• [TASK DETAILS]
Read the records below and copy each line that contains "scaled".

(Records excerpted from a collection)
*** Block opens ***

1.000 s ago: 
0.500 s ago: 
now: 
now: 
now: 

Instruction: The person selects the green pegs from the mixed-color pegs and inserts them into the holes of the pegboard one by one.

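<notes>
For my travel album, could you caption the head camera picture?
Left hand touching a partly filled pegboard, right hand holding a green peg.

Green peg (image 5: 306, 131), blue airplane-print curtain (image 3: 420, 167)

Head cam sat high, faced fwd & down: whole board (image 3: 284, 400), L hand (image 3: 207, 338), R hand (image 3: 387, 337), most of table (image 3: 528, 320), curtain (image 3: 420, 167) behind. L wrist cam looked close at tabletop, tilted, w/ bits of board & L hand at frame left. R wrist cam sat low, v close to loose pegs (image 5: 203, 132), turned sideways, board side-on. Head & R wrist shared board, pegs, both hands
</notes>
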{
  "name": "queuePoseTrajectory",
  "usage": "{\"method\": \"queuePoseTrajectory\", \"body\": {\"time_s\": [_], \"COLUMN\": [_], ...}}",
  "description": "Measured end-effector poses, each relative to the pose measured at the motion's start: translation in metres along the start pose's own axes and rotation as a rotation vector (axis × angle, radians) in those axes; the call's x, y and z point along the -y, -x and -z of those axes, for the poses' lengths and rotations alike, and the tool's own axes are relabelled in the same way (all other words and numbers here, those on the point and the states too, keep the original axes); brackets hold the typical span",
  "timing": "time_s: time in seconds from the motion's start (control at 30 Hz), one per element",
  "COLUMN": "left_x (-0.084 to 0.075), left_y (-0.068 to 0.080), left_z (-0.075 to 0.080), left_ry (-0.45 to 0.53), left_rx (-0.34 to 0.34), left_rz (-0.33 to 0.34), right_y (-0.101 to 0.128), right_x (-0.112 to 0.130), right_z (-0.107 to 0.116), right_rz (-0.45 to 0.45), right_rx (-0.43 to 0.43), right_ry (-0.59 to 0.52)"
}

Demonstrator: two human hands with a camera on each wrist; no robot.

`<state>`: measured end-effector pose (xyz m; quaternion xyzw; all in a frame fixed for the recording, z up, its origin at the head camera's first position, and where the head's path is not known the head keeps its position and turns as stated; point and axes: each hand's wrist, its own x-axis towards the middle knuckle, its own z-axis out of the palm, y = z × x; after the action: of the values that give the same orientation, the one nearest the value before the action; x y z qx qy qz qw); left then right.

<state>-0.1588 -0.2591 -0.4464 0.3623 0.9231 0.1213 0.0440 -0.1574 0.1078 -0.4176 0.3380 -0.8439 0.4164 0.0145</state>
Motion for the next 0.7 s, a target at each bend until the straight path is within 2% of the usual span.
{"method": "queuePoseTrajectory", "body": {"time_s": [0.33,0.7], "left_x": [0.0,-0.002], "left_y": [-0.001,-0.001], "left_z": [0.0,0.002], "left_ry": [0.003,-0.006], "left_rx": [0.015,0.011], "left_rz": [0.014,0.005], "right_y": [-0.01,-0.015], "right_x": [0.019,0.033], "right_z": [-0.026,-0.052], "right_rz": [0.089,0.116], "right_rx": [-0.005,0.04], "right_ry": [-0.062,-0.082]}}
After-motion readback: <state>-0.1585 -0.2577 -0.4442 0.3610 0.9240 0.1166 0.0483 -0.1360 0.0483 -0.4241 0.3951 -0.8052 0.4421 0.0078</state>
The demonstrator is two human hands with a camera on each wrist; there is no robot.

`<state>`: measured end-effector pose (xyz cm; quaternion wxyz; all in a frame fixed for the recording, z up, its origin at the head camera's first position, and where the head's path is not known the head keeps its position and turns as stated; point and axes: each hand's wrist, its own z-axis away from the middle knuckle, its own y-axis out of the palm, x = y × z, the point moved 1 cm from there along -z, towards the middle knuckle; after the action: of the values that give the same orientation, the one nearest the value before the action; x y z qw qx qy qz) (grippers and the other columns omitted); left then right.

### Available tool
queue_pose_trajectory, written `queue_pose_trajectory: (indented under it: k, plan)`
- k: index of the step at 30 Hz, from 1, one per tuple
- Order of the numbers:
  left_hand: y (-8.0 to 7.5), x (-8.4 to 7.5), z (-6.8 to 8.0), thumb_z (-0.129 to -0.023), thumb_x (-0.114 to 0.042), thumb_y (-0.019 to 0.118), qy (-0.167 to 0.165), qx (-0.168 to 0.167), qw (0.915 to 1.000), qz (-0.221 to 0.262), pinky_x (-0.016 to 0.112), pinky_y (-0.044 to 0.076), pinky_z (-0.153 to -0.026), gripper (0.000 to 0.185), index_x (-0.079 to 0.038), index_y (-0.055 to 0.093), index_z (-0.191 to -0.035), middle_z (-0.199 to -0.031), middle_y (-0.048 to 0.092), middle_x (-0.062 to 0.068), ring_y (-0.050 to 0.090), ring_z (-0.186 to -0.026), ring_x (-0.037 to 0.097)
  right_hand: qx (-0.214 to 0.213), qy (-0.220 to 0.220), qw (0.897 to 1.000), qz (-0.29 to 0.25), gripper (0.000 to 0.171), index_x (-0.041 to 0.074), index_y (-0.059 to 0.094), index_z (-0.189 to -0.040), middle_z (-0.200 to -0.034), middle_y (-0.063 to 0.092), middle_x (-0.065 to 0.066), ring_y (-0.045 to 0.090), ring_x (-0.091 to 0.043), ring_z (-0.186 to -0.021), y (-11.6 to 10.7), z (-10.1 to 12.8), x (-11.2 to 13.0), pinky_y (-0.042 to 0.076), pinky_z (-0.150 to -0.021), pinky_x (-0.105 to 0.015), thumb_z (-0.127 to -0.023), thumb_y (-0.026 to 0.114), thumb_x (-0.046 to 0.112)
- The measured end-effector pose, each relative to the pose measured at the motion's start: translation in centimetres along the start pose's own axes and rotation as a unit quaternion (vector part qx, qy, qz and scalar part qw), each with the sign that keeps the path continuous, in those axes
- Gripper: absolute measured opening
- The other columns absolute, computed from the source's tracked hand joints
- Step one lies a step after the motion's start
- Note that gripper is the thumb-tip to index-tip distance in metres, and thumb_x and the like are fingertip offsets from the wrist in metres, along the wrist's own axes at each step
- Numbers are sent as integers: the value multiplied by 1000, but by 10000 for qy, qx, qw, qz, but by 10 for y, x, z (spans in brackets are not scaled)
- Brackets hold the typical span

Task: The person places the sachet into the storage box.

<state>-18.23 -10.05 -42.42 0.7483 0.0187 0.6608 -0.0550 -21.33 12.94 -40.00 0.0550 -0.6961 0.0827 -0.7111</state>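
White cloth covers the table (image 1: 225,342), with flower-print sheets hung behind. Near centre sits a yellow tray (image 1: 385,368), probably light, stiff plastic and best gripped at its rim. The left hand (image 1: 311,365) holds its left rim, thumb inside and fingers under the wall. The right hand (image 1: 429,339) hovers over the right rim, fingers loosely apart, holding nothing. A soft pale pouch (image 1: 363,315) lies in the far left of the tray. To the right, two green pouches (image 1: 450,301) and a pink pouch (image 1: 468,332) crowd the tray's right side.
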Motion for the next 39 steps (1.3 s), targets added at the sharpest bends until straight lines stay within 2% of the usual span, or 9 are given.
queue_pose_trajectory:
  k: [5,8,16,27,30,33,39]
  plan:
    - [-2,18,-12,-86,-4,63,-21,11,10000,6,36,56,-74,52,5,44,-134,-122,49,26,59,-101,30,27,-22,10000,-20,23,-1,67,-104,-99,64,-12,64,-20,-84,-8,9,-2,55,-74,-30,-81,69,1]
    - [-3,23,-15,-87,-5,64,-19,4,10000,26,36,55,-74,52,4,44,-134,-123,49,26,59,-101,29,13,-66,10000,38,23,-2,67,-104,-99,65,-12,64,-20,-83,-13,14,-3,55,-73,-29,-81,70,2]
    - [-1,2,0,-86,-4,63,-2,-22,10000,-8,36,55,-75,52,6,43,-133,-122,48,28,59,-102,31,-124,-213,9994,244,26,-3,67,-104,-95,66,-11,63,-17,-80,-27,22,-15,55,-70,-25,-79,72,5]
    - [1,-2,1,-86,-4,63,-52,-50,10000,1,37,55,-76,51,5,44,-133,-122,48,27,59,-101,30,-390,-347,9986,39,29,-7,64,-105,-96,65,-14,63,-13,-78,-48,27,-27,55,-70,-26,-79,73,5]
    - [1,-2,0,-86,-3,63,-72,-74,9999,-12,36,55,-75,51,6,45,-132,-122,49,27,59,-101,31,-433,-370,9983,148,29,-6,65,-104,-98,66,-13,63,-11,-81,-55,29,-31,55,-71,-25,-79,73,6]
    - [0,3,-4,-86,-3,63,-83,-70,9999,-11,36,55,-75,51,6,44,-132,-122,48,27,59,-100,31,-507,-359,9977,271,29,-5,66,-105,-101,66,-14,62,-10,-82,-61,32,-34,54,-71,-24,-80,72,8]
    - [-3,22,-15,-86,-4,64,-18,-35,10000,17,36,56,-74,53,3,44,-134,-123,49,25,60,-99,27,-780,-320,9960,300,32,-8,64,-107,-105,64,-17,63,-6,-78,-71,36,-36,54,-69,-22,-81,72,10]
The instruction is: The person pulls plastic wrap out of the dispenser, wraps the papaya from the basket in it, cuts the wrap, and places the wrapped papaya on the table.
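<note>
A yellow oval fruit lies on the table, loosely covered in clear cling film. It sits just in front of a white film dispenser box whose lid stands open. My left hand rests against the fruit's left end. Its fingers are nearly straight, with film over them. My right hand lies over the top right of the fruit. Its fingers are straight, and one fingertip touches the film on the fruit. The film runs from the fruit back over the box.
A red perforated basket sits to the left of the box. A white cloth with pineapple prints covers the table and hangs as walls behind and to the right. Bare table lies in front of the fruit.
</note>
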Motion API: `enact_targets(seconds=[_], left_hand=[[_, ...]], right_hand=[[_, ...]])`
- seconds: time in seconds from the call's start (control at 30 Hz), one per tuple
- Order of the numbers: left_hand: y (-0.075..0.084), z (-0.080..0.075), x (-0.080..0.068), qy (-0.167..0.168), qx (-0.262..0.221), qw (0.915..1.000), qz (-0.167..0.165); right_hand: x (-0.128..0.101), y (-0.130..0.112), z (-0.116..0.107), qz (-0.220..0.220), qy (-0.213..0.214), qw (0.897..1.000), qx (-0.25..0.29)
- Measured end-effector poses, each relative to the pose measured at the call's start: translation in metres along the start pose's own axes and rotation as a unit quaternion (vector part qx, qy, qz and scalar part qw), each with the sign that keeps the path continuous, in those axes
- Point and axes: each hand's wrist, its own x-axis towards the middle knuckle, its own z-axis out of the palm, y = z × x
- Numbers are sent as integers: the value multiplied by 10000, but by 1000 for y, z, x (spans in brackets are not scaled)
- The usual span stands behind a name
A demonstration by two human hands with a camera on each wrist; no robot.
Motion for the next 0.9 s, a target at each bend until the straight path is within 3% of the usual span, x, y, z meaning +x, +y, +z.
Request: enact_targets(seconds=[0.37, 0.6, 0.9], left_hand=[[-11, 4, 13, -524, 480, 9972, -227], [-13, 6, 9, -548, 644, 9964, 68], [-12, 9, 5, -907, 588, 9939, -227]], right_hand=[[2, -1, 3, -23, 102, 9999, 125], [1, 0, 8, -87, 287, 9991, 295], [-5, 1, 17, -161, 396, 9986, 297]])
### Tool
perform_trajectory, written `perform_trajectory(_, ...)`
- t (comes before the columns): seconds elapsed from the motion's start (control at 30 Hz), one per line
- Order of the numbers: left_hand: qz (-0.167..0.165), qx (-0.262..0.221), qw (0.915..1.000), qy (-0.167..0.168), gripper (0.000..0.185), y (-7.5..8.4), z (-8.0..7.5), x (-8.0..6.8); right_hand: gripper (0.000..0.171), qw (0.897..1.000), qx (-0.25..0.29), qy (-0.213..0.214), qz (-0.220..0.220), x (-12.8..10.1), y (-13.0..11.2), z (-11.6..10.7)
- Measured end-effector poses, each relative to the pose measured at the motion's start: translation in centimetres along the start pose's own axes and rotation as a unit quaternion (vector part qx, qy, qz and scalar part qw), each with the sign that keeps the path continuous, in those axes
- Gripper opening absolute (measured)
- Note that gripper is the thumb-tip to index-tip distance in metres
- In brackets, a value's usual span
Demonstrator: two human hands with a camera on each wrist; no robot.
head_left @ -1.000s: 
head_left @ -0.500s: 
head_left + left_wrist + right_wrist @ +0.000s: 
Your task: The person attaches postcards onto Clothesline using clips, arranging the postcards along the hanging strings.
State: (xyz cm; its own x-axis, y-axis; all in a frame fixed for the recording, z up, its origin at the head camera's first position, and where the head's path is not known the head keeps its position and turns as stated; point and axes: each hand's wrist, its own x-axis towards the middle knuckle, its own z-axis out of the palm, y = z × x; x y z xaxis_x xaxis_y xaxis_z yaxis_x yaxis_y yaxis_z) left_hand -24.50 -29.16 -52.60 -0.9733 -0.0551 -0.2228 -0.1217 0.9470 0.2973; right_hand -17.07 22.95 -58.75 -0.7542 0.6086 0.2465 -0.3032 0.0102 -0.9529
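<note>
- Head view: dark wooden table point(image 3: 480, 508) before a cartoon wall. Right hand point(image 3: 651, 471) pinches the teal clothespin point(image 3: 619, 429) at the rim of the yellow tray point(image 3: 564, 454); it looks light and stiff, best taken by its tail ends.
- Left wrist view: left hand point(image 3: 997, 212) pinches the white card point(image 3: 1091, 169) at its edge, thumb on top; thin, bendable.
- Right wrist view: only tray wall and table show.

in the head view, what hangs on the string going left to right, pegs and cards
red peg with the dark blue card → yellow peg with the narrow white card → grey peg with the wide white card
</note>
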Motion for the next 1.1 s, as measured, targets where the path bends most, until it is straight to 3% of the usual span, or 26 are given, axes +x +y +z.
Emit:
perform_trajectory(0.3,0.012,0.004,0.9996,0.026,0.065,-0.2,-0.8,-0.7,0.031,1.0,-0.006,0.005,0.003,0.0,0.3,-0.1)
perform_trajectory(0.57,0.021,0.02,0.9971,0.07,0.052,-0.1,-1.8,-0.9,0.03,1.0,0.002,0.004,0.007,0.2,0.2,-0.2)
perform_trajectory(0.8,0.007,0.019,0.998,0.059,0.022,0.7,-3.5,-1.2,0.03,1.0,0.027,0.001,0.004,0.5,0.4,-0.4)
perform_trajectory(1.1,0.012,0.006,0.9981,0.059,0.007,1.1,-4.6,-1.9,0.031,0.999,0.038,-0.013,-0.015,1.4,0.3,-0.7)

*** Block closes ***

• [RESULT BELOW]
- Numbers are sent as integers: the value multiplied by 1000, but by 10000 for qy, qx, qw, qz, but by 10 for y, x, z (spans in brackets are not scaled)
- Numbers are sent as integers: the value multiplied by 10000, but by 1000 for y, z, x (spans in brackets are not scaled)

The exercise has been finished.